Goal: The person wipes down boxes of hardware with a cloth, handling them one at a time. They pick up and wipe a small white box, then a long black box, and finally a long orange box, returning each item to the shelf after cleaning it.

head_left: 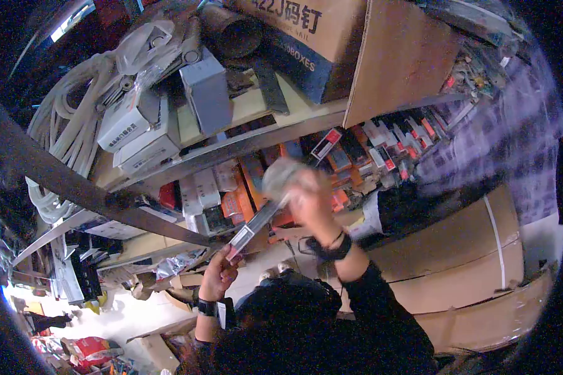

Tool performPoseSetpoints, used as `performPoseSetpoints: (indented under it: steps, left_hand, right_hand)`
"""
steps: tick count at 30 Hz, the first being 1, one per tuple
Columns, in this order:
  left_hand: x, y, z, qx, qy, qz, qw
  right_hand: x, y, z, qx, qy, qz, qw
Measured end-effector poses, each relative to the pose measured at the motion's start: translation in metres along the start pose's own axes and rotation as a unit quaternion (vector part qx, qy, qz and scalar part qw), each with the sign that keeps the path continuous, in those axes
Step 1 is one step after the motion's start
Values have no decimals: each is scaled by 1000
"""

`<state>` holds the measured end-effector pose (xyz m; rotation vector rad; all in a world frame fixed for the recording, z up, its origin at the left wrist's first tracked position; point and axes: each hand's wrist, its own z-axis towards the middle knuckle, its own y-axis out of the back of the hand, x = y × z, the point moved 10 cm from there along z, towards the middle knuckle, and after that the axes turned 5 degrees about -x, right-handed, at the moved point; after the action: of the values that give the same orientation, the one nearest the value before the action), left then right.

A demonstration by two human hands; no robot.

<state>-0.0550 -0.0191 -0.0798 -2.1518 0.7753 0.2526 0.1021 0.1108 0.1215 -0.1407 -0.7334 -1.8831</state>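
Note:
My left hand (216, 275) is closed on the lower end of a long, narrow box (249, 231), which slants up and to the right in front of the shelf. The box has a dark face, a pale label and red at its ends. Over its middle is my right hand (311, 203), smeared by motion. In its fingers is a grey-white wad that looks like a cloth (283, 176), covering part of the box. Its exact kind is too blurred to make out. The box's far end, with a red and white label, shows beyond the wad.
A lower shelf holds rows of small boxes (381, 147). Above it, a shelf edge (231, 147) carries white boxes (126, 125), a coiled hose (62, 125) and a big carton (319, 37). Large flat cartons (444, 256) lie at right, beside a purple patterned cloth (481, 162).

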Motion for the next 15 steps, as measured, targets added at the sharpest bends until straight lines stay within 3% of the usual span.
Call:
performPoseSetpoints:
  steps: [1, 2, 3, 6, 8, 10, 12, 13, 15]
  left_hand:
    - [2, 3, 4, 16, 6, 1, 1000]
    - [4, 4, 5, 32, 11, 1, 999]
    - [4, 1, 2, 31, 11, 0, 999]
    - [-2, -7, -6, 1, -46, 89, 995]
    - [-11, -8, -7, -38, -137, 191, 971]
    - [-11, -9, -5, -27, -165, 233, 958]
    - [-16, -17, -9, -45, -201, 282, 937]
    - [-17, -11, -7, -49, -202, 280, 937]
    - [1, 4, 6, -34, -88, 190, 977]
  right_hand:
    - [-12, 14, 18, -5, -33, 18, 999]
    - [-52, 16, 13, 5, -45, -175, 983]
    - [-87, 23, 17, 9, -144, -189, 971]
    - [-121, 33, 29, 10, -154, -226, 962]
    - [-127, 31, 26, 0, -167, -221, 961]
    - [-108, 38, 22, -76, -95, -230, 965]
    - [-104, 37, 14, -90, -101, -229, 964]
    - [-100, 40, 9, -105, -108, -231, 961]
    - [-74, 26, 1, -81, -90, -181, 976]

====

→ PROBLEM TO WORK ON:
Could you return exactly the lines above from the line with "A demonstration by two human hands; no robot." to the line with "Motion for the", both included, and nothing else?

→ WRITTEN RESPONSE:
A demonstration by two human hands; no robot.

<state>-0.0550 -0.0191 -0.0798 -2.1518 0.7753 0.2526 0.1021 0.1108 0.1215 -0.1407 -0.7334 -1.8831</state>
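Note:
My left hand (216, 275) is closed on the lower end of a long, narrow box (249, 231), which slants up and to the right in front of the shelf. The box has a dark face, a pale label and red at its ends. Over its middle is my right hand (311, 203), smeared by motion. In its fingers is a grey-white wad that looks like a cloth (283, 176), covering part of the box. Its exact kind is too blurred to make out. The box's far end, with a red and white label, shows beyond the wad.
A lower shelf holds rows of small boxes (381, 147). Above it, a shelf edge (231, 147) carries white boxes (126, 125), a coiled hose (62, 125) and a big carton (319, 37). Large flat cartons (444, 256) lie at right, beside a purple patterned cloth (481, 162).
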
Motion for the next 15 steps, as measured, targets added at the sharpest bends until straight lines stay within 3% of the usual span.

The exercise has been carried out completely.